Figure 12 The detection results of the Y-trellis pear tree. (A) Y-trellis pear tree (B) Detection results (C) Class activation map.
As shown in Figure 12B, the inflorescence within the yellow circle was not detected. The reasons for this false negative (missed detection) are analyzed as follows.
(1) The pear inflorescence images were captured using a Huawei AL10 smartphone. During photography, the focal point of camera was in the densely populated flower area, causing background blurring within the yellow circle area and resulting in the loss of inflorescence features.
(2) The images were taken on an overcast day, and the inflorescence within the yellow circle was located at a greater distance. Since pear blossoms are white and tend to blend with the color of the sky in the background as the distance increases, it added difficulty to feature extraction, leading to the missed detection.
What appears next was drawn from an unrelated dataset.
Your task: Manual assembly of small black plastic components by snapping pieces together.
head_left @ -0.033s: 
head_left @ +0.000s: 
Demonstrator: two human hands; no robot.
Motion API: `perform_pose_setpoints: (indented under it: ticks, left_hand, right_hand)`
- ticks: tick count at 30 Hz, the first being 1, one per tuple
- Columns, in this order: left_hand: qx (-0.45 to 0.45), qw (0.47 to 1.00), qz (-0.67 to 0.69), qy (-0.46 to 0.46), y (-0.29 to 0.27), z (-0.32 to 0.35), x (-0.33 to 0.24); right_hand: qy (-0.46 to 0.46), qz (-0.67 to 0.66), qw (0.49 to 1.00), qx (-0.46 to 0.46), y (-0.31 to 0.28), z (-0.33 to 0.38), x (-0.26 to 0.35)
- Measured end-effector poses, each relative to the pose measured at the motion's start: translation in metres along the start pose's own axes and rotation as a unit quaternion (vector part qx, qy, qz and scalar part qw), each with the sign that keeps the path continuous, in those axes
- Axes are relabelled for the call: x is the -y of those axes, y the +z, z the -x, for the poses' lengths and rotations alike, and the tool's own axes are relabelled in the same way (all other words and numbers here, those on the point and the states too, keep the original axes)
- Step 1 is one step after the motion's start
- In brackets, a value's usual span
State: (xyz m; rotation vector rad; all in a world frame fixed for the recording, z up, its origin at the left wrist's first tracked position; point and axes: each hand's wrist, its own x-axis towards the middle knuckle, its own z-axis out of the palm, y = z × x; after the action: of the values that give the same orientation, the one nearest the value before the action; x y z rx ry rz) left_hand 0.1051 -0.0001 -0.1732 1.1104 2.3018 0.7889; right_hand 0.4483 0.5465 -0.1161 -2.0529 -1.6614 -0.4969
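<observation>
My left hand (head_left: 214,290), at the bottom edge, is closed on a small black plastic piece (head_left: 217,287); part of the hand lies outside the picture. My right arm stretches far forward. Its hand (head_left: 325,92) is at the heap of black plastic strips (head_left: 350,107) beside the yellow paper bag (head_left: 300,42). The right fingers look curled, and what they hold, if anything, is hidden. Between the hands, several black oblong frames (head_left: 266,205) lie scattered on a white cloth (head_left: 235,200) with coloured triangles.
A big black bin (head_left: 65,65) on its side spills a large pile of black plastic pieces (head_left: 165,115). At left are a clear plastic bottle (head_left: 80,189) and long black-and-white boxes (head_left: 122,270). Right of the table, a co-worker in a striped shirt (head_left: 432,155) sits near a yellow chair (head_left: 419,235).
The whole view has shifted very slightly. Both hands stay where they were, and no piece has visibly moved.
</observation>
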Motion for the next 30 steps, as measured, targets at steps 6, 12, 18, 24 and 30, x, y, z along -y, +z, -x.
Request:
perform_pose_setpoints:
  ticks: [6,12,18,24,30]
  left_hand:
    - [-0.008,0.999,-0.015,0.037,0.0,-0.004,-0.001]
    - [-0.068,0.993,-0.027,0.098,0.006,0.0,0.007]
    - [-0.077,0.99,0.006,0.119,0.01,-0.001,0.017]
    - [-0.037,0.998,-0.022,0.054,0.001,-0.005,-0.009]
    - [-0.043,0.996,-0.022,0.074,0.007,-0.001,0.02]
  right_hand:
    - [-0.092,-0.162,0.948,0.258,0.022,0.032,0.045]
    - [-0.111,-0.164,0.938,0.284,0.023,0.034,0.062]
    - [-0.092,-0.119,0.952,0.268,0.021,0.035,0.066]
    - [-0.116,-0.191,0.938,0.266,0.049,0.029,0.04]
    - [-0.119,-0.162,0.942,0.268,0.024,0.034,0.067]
The edge device utilized for image processing in this experiment is the NVIDIA Jetson AGX Orin (64GB) Developer. With an input resolution of 1024×1024 images, the detection speed reached 40fps, and the detection performance was minimally impacted, marking the achievement of an initial milestone. However, in practical blossom thinning operations, the development kit employed in this study, despite its superior performance, proves cost-prohibitive for integration into blossom thinning equipment. Considering the performance of embedded devices in real-world applications, the proposed YOLOv7-E algorithm faces the following limitations:
(1) The model size is slightly large, occupying excessive memory and limiting the system’s ability to simultaneously run multiple tasks.
(2) The high detection accuracy and lengthy inference time demand significant computational resources, potentially causing performance bottlenecks in embedded systems and compromising real-time responsiveness.
(3) The power consumption during the inference process is substantial, leading to device overheating and requiring high thermal dissipation capabilities in embedded systems.
4 Conclusion
With the continuous development of smart agriculture, to facilitate the precision and intelligence of blossom thinning processes, this study, taking into consideration the practical requirements of blossom thinning work, addresses challenges related to high overlap of inflorescences, abundant similar features in pear blossom images, and the difficulty of long-distance detection. In response to these challenges, the study introduces a YOLOv7-E object detection algorithm. The main research findings are as follows.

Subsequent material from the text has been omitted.